My phone rang a few hours later. A man’s voice speaking Arabic.
“Quién es?” I asked.
Someone from Maroc Telecom to set up my router. Which floor was I on?
“El piso… cinco? Habla francés o inglés?”
No, he said, he only spoke Spanish and Arabic.
Okey-dokey. This is gonna be interesting.
Thankfully, Moroccans are incredibly kind and understanding when it comes to language barriers. I’ve never had a Moroccan respond rudely to my pitiful attempts at speaking Darija and Spanish. People always patiently try to understand me, they don’t laugh at me when I mix multiple languages in the same sentence, which I do on a regular basis, and they are always happy to teach me a new Darija word or two.
I had looked up the Spanish word for phone jack and I told the Maroc Telecom guys that there wasn’t one. The next thing I knew, they were up on the roof with wires and cables. One of them came back into the apartment, pointed at the wall and said what sounded to me like, “Something something something aqui?”
“Si,” I said. I figured they knew what they were doing.
He produced the biggest drill I’d ever seen and immediately began drilling a hole through my wall.
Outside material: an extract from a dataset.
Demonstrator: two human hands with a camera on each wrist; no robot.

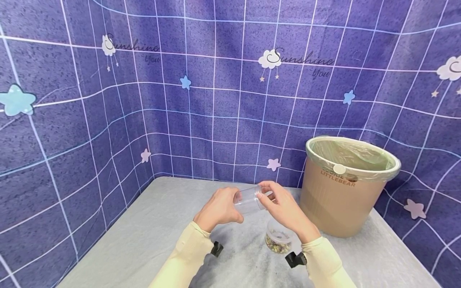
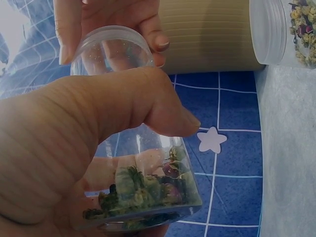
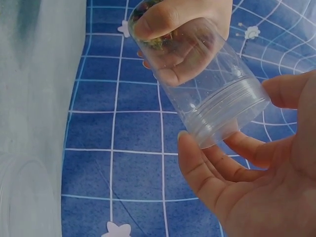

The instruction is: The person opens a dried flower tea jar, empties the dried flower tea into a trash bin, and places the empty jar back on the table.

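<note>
Held up above the table is a clear plastic jar [image 1: 247, 201], tilted, with its ridged neck toward the right. My left hand [image 1: 220, 206] grips it round the body near the base. My right hand [image 1: 283, 206] has its thumb and fingertips on opposite sides of the neck [image 3: 232, 106]. Dried flowers [image 2: 143, 195], green-yellow with some dark pink buds, lie at the jar's base end. Whether a clear lid covers the mouth I cannot tell. Below my right hand stands a second clear jar [image 1: 279, 239], with similar dried flowers in its lower part.
A tan bin [image 1: 336, 204] with a pale rim and a green liner stands at the right on the grey-covered table [image 1: 144, 236]. Behind and at both sides hangs a blue gridded cloth [image 1: 223, 100] with stars and clouds.
</note>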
Oh no no no, don’t let the neighbors tell my landlord about this!
Then he was passing a cable through the hole in the wall from the roof.
“Are you from London?” he asked me in Spanish.
“No, I’m from America.”
“Oh. Me gustan las canciones de Bob Marley. Rasta Man! …Do you want to learn Arabic?”
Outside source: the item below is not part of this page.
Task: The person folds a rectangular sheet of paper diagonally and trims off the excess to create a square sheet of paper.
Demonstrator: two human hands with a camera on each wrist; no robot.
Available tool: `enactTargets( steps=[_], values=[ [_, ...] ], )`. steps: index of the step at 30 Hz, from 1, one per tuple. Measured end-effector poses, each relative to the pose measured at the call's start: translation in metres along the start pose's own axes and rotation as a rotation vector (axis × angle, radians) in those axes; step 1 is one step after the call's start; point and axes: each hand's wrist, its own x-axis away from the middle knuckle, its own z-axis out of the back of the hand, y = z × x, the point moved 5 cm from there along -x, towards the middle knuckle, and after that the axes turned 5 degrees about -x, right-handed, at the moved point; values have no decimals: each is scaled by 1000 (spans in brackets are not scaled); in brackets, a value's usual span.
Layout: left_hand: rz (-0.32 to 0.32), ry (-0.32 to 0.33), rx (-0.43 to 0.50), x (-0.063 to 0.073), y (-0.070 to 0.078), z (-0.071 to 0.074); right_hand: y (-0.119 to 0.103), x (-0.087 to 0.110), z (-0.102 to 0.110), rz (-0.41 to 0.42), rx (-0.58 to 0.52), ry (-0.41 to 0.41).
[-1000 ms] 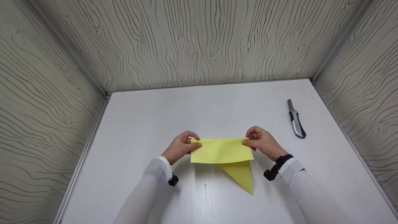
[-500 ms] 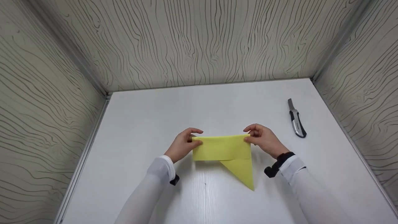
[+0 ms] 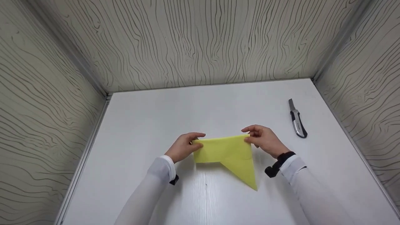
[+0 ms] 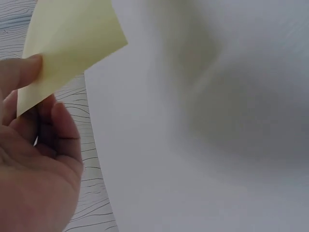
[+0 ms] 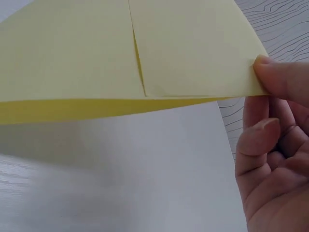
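Note:
A folded sheet of yellow paper (image 3: 222,150) is held above the white table, a strip along its top and a pointed flap hanging down at the right. My left hand (image 3: 185,146) pinches the upper left corner between thumb and fingers; the left wrist view shows the thumb lying on the paper (image 4: 77,43). At the upper right corner, my right hand (image 3: 265,140) pinches the edge, its index finger raised off the paper. In the right wrist view the paper (image 5: 193,48) has layers slightly parted along its lower edge, and the right thumb presses its corner.
A utility knife (image 3: 298,123) with its blade out lies on the table (image 3: 150,115) to the right, beyond my right hand. Wood-grain panels (image 3: 200,40) enclose the table at the back and both sides. Black camera straps (image 3: 279,164) sit at the wrists.
The paper has tilted, so its strip and hanging flap now face the camera more flatly. Both index fingers have lifted from the top edge; the thumbs stay on the corners.

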Motion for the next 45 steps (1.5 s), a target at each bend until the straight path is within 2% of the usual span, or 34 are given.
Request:
enactTargets(
  steps=[3, 5, 10, 13, 16, 20, 25, 30, 35, 42, 45],
  values=[
    [8, -13, -53, 0, 4, 1, 0, -1, -2, -12, -36, -3],
    [22, -16, -44, 0, 6, 2, -1, -1, -4, -13, -63, -4],
    [91, -13, 125, 0, 8, 0, -5, -2, -7, -2, -133, 1],
    [94, 5, 196, -1, 9, -1, -8, -2, -8, 5, -183, 9],
    [76, 25, 157, -2, 10, -1, -11, -1, -9, 9, -189, 12],
    [72, 27, 95, -1, 12, -1, -12, 0, -10, 6, -117, 20],
    [78, 2, 110, -1, 14, -6, -11, 2, -12, -13, -12, 16],
    [60, 39, 124, -2, 17, -8, -13, 3, -13, -15, 44, 30],
    [69, 53, 121, -3, 20, -7, -16, 2, -11, 2, 80, 48],
    [30, 72, -54, -2, 22, -2, -23, 2, -11, 82, 182, 70],
    [28, 61, -125, -1, 23, 0, -26, 2, -13, 114, 190, 76]
  ],
)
“Si, quiero aprender arabe.”
“Arabic is easy.”
“No, it’s difficult. It’s very different from English.”
“I want to learn to read English, Elizabeth Taylor.”
He pointed to my name on the Maroc Telecom contract. “Your second name is Elizabeth. So I’m calling you Elizabeth Taylor.”
I have wifi at last. Wonderful, glorious, beautiful wifi. Skype calls that actually work. Windows that open in a second or two instead of giving me the pinwheel of death. “Only know you love it when you let it go!”